* PROBLEM
Only the lines from the line holding "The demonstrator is" through the final line of the entries below are to be returned, exactly as they stand.

[Source records]

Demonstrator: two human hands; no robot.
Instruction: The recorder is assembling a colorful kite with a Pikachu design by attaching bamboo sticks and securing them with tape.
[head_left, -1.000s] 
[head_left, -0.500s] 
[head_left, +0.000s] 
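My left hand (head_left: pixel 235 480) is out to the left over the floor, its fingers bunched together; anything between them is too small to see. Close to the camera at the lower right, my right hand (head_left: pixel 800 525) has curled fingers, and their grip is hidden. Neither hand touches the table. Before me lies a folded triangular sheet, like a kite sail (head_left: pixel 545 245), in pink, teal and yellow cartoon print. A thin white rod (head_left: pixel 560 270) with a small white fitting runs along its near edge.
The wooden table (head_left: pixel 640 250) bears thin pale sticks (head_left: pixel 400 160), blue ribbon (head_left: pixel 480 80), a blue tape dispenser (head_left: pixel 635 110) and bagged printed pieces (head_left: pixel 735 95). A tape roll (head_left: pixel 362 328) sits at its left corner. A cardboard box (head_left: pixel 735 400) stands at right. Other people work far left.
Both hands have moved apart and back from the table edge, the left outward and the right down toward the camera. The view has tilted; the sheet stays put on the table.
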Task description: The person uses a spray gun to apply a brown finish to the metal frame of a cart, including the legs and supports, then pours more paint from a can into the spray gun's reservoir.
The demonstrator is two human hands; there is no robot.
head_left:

* COMPLETED TASK
The demonstrator is two human hands; there is no robot.
head_left:

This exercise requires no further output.